If people can jump in and prove their worth and really solve problems and contribute at a high level, that should be rewarded. But there has to be some proven results and behavior- this means you may be able to start lower but create a path to eventually get there.

Be sure to respond to their salary expectations with an honest, transparent conversation about the issue — and make sure to include what you are willing to pay, so your candidate has actual numbers to think over.

Consider this- people are acutely aware what the landscape is right now- they know companies are desperately searching, they may have thrown out a higher number just wondering if you would say yes. Don’t make it a deal breaker on the interview, but don’t allow yourself to be held hostage by people taking advantage of the landscape either. Be fair, set clear expectations and have open/honest communication.

This communication is crucial, so be thoughtful about it! 

How to help potential (and existing) team members understand the difference in base rate vs the entire salary/benefit package.

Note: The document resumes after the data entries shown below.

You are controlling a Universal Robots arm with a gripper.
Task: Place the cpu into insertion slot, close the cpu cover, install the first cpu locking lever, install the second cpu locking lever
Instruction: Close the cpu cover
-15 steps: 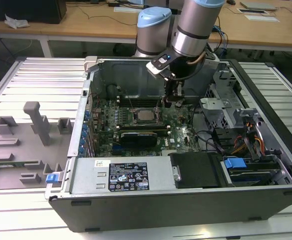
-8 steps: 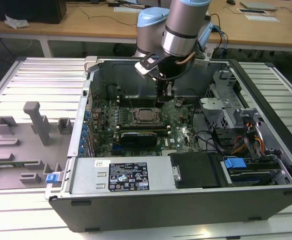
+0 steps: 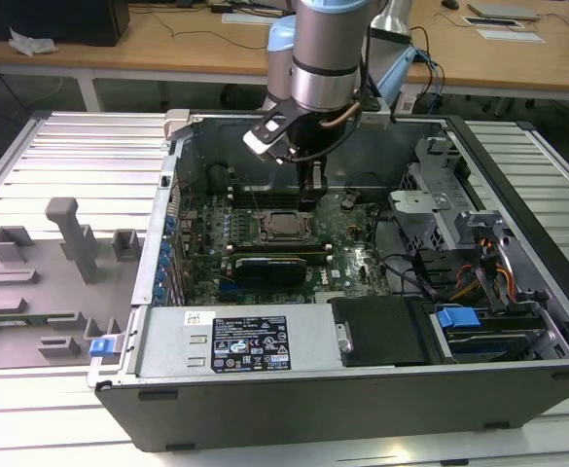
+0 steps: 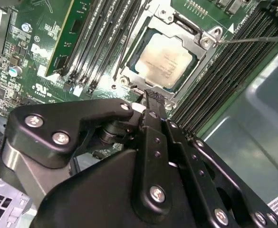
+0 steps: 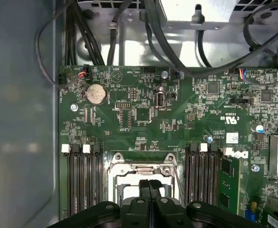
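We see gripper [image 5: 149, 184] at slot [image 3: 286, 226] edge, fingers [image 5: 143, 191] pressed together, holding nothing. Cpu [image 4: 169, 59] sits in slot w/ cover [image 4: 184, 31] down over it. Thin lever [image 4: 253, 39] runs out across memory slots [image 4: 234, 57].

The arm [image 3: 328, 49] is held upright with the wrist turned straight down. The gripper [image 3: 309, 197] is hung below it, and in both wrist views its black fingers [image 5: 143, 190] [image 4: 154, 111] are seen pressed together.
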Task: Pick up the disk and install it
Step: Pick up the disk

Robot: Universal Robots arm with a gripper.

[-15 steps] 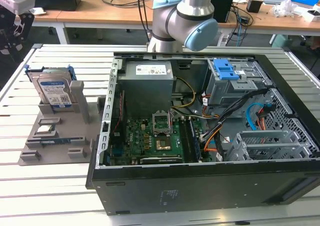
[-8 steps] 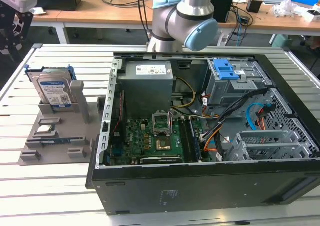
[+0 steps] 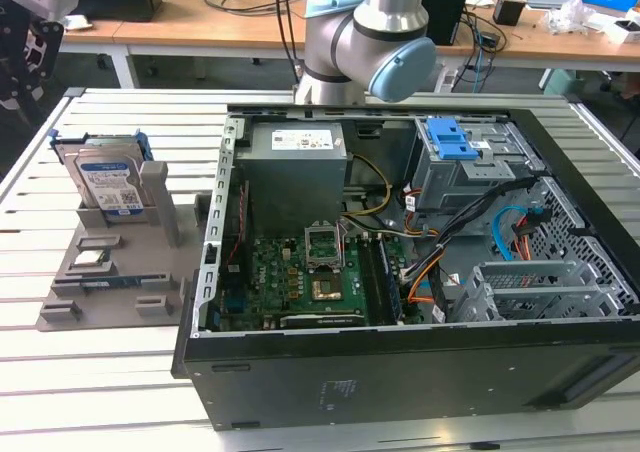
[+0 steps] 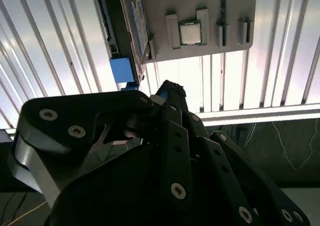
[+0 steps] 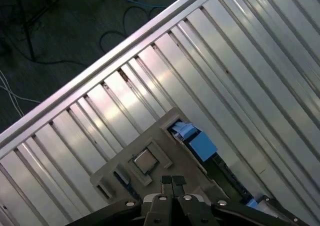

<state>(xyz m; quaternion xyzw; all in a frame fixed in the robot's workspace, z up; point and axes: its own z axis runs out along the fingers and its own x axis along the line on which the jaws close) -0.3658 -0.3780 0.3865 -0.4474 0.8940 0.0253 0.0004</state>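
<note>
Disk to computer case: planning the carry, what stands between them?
In the exterior view, the grey holder's upright post stands between disk and computer case; otherwise bare slatted table.

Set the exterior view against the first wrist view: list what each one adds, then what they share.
Exterior view: the open computer case with its motherboard and grey power supply, plus the arm behind it. First wrist view: the tool close up, shut and empty, and cables on the floor past the table's edge. Both: the slatted table, the grey holder, the chip lying in it, and the blue-framed disk standing in its slot.
</note>
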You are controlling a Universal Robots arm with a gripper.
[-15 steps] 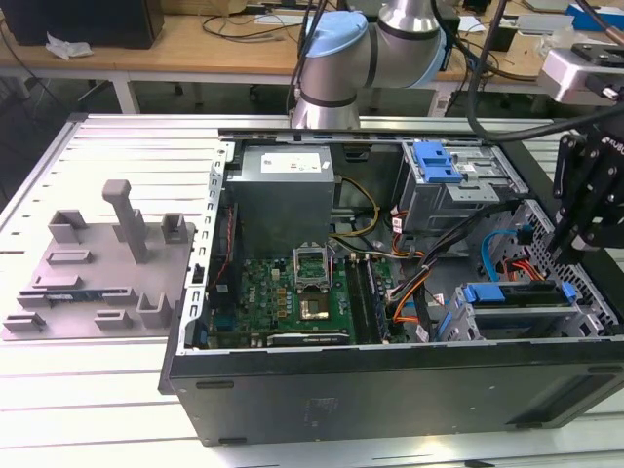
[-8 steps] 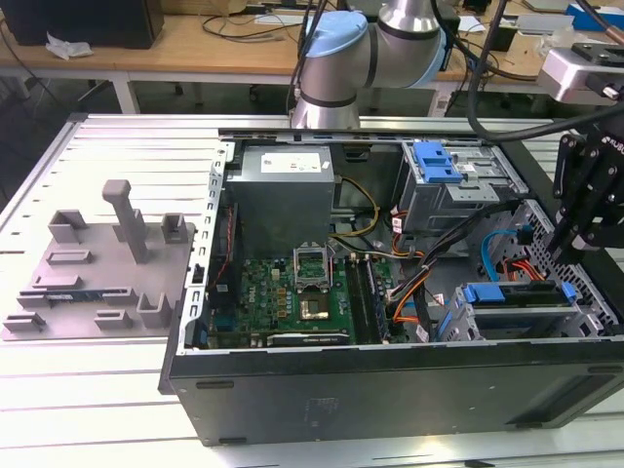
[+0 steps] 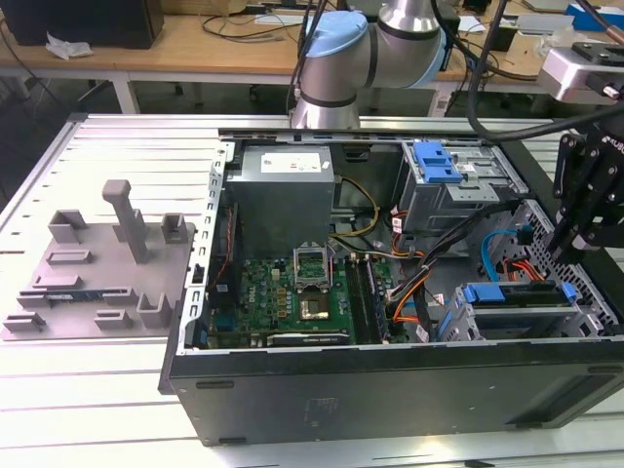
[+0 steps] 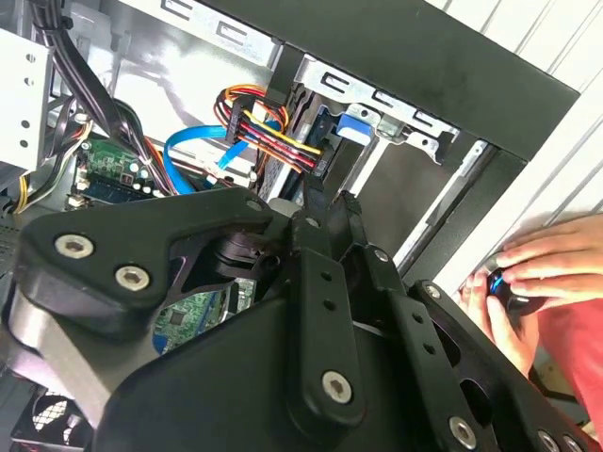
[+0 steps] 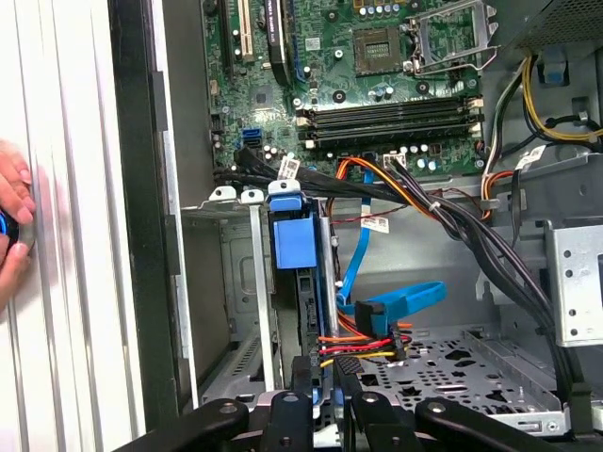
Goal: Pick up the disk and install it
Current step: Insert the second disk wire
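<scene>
We see the arm reaching over the open computer case [image 3: 390, 375] from the far side, its black gripper [image 3: 575, 229] hanging at the exterior view's right, just above the drive cage [image 3: 585, 317] in the near right corner of the case. In the first wrist view the fingertips [image 5: 311, 377] sit close together with nothing between them, so we read the gripper [image 5: 322, 379] as clenched and empty. The disk [image 5: 303, 301] stands on edge in the cage slot directly beneath, its blue carrier tab [image 5: 293, 238] at the open end and red, yellow and orange wires [image 5: 358, 347] beside it. Most of the disk is hidden by the cage walls. A person's hand [image 4: 528, 282] rests at the case's outer edge, holding a small dark object we cannot identify.
</scene>
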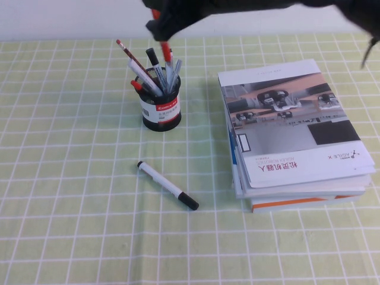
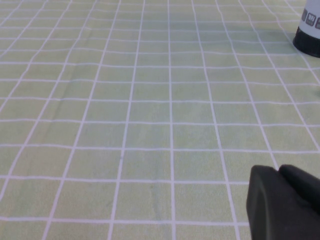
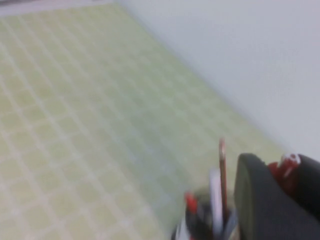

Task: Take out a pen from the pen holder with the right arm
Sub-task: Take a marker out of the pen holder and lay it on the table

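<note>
High view:
- Right gripper (image 1: 163, 24) hangs over the far edge of the table, directly above the pen holder (image 1: 161, 110).
- Jaws clamped on 1 red pen (image 1: 167, 52). Its red top shows above the fingers, and its barrel runs down towards the holder mouth.
- The pen's lower end sits among the other pens (image 1: 151, 74); I cannot tell whether it is clear of the rim.
- The holder is black with a white label, upright on the green checked tablecloth (image 1: 71, 196).
- 1 marker (image 1: 168, 184), white-bodied with black ends, lies flat on the cloth on the near side of the holder, well apart from it.
- A stack of books (image 1: 294, 130) lies to the right of the holder, not touching it.
- The left gripper does not show here.

Left wrist view:
- Left gripper (image 2: 282, 200) appears as a black mass low over bare cloth (image 2: 150, 125). I cannot tell whether it is apart or together; nothing is seen in it.
- The holder's base (image 2: 307, 37) is at the picture's edge, well away.

Right wrist view:
- Blurred.
- Right gripper (image 3: 286, 172) has 2 dark fingers (image 3: 260, 200) closed on the red pen (image 3: 285, 164).
- Just beside them are the holder's other pens (image 3: 222, 170).
- Pale wall (image 3: 240, 60) lies beyond the cloth (image 3: 75, 125).
</note>
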You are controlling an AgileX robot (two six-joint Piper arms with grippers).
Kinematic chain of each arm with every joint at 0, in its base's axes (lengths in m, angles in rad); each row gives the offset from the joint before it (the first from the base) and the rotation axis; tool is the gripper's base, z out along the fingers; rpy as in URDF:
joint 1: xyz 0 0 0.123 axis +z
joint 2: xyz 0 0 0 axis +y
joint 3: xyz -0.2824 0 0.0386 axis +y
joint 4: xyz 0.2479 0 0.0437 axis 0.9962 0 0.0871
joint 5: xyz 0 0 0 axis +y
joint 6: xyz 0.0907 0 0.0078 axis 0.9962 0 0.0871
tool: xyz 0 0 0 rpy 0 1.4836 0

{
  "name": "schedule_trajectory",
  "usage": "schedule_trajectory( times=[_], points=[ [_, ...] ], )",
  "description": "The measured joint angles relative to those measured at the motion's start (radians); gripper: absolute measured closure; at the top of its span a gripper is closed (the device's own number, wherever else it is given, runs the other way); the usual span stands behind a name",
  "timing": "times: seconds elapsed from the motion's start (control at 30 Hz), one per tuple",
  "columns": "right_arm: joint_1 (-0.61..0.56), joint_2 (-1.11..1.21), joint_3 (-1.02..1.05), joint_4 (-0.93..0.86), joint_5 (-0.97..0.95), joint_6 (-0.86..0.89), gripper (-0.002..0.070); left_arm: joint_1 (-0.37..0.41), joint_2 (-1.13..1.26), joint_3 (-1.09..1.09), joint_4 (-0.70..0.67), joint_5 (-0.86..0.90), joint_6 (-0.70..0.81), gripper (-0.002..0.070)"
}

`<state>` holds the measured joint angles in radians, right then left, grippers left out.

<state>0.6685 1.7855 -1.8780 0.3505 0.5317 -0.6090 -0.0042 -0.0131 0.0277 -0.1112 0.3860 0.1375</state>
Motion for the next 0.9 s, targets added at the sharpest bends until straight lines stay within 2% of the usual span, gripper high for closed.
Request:
schedule_trajectory(
  times=[0.17, 0.27, 0.37, 0.6, 0.9],
  points=[
    [0.0, -0.07, 0.0, -0.283, 0.329, 0.418, 0.0612, 0.0, 0.0, 0.0, 0.0, 0.0, 0.0, 0.068],
    [0.0, -0.057, 0.0, -0.341, 0.495, 0.543, 0.0612, 0.0, 0.0, 0.0, 0.0, 0.0, 0.0, 0.068],
    [0.0, -0.006, 0.0, -0.332, 0.567, 0.576, 0.0612, 0.0, 0.0, 0.0, 0.0, 0.0, 0.0, 0.068],
    [0.0, 0.177, -0.021, -0.239, 0.565, 0.586, 0.0612, 0.0, 0.0, 0.0, 0.0, 0.0, 0.0, 0.068],
    [-0.013, 0.4, -0.196, -0.169, 0.592, 0.57, 0.0612, 0.0, 0.0, 0.0, 0.0, 0.0, 0.0, 0.068]
  ],
)
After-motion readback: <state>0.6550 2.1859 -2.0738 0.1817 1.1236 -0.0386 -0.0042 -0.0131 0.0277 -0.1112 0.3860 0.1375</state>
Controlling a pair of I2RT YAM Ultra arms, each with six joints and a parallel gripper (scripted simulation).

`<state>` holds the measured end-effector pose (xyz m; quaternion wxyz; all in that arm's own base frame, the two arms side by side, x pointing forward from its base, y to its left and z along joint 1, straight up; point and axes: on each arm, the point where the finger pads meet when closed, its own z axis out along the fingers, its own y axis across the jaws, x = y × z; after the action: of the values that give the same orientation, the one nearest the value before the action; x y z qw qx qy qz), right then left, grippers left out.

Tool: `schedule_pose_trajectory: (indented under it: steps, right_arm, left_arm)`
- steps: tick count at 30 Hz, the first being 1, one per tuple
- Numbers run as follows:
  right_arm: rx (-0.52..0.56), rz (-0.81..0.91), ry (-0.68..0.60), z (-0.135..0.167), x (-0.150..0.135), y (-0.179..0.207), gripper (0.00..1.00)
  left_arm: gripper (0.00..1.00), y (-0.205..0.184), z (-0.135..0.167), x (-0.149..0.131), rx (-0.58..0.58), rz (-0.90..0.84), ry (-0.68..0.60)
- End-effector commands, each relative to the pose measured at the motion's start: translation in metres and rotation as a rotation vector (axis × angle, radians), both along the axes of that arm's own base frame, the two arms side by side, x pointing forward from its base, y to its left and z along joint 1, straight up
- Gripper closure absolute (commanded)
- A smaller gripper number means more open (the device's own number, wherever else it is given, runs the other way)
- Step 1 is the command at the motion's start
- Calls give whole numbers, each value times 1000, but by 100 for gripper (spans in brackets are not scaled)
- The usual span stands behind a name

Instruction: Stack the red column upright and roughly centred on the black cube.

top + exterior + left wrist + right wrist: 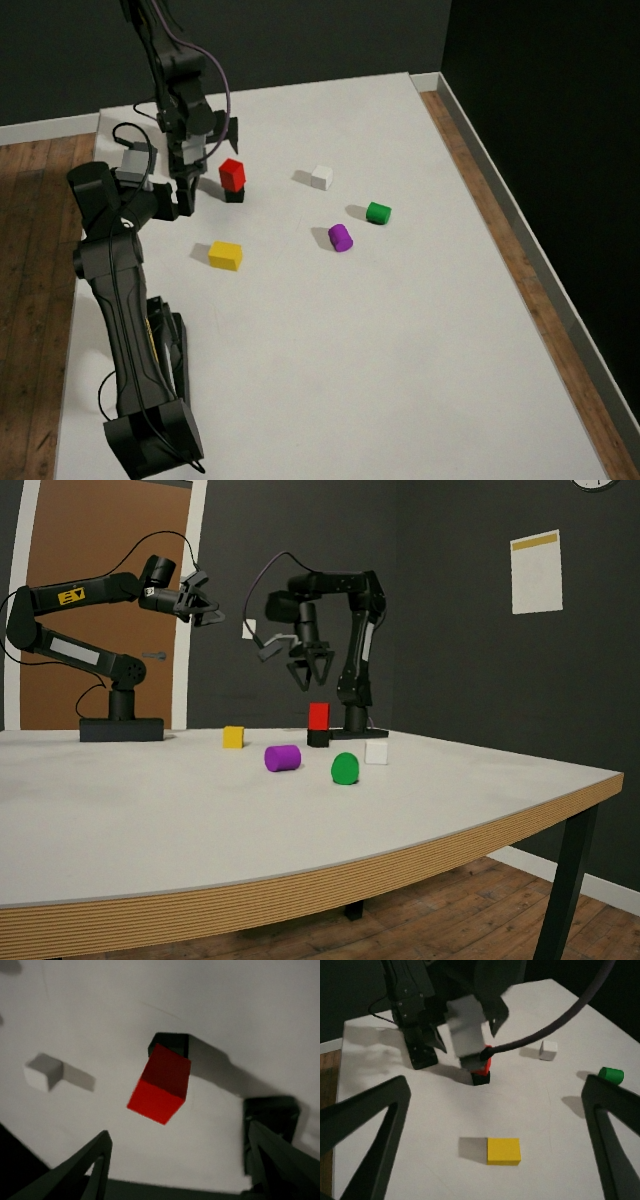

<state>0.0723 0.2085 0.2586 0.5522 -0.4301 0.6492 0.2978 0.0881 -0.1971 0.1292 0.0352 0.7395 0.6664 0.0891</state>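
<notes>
The red column (232, 174) stands upright on the black cube (234, 194) at the back left of the table. It also shows in the exterior view (318, 716) on the cube (317, 737). My left gripper (310, 682) hangs open above the stack, apart from it. In the left wrist view its fingers spread wide around nothing, with the column (161, 1087) below. My right gripper (202, 611) is open and empty, held high to the side. Its wrist view shows the stack (483, 1070) partly behind the left gripper.
A yellow block (225, 255) lies in front of the stack. A white cube (322, 177), a purple cylinder (340, 237) and a green cylinder (378, 212) lie to its right. The arm bases stand along the table's left edge.
</notes>
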Motion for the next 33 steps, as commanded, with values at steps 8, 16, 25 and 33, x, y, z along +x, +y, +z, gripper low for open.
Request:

Sometimes team members may have a limited perspective and we can help them understand that compensation is so much more than hourly pay. If you have a great benefit package- health benefits, 401K, PTO etc. But a variety of other benefits can often help tip the scales in your favor with job candidates you can’t afford.

For example, the opportunity to work remotely is growing in popularity, a trend that shows no signs of slowing. You also might consider offering additional paid time off, profit sharing, training opportunities, talk about team health events, or a bonus tied to company performance.

It’s likely they would be willing to adjust their desired pay knowing how much a company is willing to invest.

What if after all that, they say no? Worst case scenario? They reject your offer.

Unfortunately, there’s nothing you can do but let your ideal candidate go — but make sure to not burn your bridges! Assure the applicant that if a relevant role turns up that fits their salary expectations, you’ll make sure to keep them in mind.You shouldn’t give up on a candidate who wants a higher salary than you have budgeted.

Remember, when seeking talent, that personal preferences and professional goals may outweigh dollar signs for many candidates. Then, in the interview and negotiation stages of your search, sell the candidate on those realities.

Remember in today’s landscape, culture is everything, and might just be the thing to help you “sell” your candidate on wanting to join your company.